Apr 10 18:31:05 Controller: [notice] Controller configured -- resuming normal operations

[Uche Ogbuji]

via Copia

Sane template-like output for Amara

In an earlier entry I showed some Amara equivalents for XSLT 2 and XQuery examples. I think the main disadvantage of Amara in these cases was the somewhat clumsy XML output generation syntax. This is not an easy problem to fix. XSLT and XQuery basically work XML syntax directly into the language, to make output specification very seamless. This makes sense as long as they stick to the task of being very determinate black boxes taking one body of XML data and working it into another. But often you turn to a language like Python for XML processing because you want to blow the lid off the determinate black boxes a bit: you want to take up all the power of general-purpose computing.

With this power comes the need to streamline and modularize, and the usual first principle for such streamlining is the principle of separating the model from presentation. This is a much easier principle to state than to observe in real-life processing scenarios. We love template languages for XML and HTML generation because they are so convenient in solving real problems in the here and now. We look askance at them, however, because we know that they come with a tendency to mix model and presentation, and that we might regret the solution once it comes time to maintain it when (as inevitable) model processing requirements change or presentation requirements change.

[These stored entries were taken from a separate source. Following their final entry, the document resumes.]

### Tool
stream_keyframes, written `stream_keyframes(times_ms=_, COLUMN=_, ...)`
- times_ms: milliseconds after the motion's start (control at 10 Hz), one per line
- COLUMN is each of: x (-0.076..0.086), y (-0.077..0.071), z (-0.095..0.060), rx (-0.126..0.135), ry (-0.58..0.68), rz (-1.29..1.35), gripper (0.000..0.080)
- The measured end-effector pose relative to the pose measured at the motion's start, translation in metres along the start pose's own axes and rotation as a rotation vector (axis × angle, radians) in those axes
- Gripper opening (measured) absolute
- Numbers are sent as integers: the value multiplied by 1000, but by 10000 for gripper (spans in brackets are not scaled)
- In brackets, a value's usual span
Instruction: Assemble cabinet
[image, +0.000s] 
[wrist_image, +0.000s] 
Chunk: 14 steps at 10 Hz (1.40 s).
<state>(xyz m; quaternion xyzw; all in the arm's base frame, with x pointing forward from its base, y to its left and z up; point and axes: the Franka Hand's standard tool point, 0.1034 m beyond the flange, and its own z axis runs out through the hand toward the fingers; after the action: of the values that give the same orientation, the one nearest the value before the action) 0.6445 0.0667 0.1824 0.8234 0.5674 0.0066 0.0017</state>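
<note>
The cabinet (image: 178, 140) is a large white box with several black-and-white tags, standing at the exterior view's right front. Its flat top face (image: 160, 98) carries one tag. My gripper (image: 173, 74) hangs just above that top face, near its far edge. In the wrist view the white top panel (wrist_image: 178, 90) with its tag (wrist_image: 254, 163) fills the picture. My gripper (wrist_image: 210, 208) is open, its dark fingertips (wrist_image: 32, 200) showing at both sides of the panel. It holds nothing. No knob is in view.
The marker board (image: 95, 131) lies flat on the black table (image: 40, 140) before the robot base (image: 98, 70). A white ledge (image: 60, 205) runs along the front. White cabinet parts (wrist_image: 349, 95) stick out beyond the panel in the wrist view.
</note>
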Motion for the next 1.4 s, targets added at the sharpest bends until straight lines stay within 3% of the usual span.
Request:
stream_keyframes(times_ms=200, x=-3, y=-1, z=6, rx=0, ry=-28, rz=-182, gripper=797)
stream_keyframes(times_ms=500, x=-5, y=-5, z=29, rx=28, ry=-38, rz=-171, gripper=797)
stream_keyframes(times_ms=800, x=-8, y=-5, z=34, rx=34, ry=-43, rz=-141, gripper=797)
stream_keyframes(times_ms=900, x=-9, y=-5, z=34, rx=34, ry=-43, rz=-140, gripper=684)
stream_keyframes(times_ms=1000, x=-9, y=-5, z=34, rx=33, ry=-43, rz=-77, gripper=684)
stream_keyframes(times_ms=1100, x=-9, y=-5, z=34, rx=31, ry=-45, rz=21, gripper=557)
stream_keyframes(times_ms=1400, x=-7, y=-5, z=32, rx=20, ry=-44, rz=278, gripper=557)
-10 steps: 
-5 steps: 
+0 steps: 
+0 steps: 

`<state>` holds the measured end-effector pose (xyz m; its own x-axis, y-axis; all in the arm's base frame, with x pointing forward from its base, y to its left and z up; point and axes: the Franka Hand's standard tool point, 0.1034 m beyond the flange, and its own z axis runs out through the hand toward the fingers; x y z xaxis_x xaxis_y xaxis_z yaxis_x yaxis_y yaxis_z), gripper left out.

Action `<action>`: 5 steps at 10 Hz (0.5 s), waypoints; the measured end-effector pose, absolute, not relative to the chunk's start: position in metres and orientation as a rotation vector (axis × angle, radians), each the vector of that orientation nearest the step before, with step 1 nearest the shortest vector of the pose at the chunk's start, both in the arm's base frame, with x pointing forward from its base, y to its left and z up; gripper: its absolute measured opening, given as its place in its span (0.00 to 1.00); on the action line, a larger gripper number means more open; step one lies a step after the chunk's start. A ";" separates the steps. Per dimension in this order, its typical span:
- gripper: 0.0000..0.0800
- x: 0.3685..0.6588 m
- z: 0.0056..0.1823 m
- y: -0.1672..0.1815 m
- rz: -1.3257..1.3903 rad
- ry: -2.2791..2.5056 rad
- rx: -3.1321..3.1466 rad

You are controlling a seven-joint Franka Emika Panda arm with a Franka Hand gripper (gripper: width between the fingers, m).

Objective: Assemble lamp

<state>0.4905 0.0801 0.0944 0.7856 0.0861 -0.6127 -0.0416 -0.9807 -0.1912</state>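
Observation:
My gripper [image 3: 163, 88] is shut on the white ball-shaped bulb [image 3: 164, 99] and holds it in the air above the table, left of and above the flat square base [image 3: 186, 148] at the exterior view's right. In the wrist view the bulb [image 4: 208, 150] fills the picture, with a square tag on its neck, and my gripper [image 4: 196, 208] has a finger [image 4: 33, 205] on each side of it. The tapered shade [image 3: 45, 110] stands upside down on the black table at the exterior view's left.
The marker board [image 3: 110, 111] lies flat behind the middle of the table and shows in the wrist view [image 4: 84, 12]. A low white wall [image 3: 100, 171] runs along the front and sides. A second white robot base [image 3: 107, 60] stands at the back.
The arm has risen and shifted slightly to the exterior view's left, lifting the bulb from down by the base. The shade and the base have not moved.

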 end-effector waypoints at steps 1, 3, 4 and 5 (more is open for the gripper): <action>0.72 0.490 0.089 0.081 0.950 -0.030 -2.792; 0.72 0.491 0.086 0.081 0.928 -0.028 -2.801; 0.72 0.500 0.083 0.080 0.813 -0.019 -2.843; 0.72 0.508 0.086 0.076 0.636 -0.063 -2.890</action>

Well, that was a longer preamble than I'd originally had in mind, but it's all boils down to my basic problem: how do I make Amara's output mechanism more readable without falling into the many pitfalls of template systems?

Here is one of the XSLT 2 examples:

<xsl:for-each select="doc('auction.xml')/site/people/person">
  <xsl:variable name="p" select="."/>
  <xsl:variable name="a" as="element(item)*">
    <xsl:for-each select="doc('auction.xml')/site/closed_auctions/closed_auction">
      <xsl:variable name="t" select="."/>
      <xsl:variable name="n" 
           select="doc('auction.xml')/site/regions/europe/item
                               [$t/itemref/@item = @id]"/>
      <xsl:if test="$p/@id = $t/buyer/person">
        <item><xsl:copy-of select="$n/name"/></item>
      </xsl:if>
  </xsl:variable>
  <person name="{$p/name}">
    <xsl:copy-of select="$a"/>
  </person>
</xsl:for-each>

In Amara 1.0b3 it goes something like:

def closed_auction_items_by_name():
    doc = binderytools.bind_file('auction.xml')
    newdoc = binderytools.create_document()
    #Iterate over each person
    for person in doc.xml_xpath(u'/site/people/person'):
        #Prepare the wrapper element for each person
        person_elem = newdoc.xml_element(
            u'person',
            attributes={u'name': unicode(person.name)}
        )
        newdoc.xml_append(person_elem)
        #Join to compute all the items this person bought in Europe
        items = [ unicode(item.name)
          for closed in doc.xml_xpath (u'/site/closed_auctions/closed_auction')
          for item in doc.xml_xpath(u'/site/regions/europe/item')
          if (item.id == closed.itemref.item
              and person.id == closed.buyer.person)
        ]
        #XML chunk with results of join
        for item in items:
            person_elem.xml_append(
                newdoc.xml_element(u'item', content=item)
            )
    #All done.  Print out the resulting document
    print newdoc.xml()

The following snippet is a good example:

person_elem = newdoc.xml_element(
            u'person',
            attributes={u'name': unicode(person.name)}
        )
        newdoc.xml_append(person_elem)

If I could turn all this into:

newdoc.xml_append_template("<person name='{person.name}'/>")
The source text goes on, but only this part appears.